== RAW DATA ==

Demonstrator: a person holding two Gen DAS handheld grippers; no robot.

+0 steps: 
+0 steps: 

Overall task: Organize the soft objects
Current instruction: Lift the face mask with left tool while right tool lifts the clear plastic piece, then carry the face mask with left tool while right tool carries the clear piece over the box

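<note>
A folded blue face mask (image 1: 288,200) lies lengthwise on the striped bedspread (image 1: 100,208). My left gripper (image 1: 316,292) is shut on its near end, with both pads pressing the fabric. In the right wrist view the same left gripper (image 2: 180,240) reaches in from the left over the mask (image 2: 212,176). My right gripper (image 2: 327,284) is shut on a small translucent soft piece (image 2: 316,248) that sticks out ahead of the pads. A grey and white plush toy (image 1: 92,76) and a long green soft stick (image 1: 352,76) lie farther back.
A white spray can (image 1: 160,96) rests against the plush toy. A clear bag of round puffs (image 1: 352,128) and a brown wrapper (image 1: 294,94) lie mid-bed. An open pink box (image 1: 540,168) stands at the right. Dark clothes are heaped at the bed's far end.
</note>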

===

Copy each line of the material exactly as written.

▶ **TASK OUTPUT**:
Demonstrator: a person holding two Gen DAS handheld grippers; no robot.

+0 steps: 
+0 steps: 

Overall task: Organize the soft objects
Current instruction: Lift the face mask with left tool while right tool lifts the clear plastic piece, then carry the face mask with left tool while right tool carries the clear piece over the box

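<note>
A folded blue face mask (image 1: 288,200) lies lengthwise on the striped bedspread (image 1: 100,208). My left gripper (image 1: 316,292) is shut on its near end, with both pads pressing the fabric. In the right wrist view the same left gripper (image 2: 180,240) reaches in from the left over the mask (image 2: 212,176). My right gripper (image 2: 327,284) is shut on a small translucent soft piece (image 2: 316,248) that sticks out ahead of the pads. A grey and white plush toy (image 1: 92,76) and a long green soft stick (image 1: 352,76) lie farther back.
A white spray can (image 1: 160,96) rests against the plush toy. A clear bag of round puffs (image 1: 352,128) and a brown wrapper (image 1: 294,94) lie mid-bed. An open pink box (image 1: 540,168) stands at the right. Dark clothes are heaped at the bed's far end.
</note>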

No more output is required.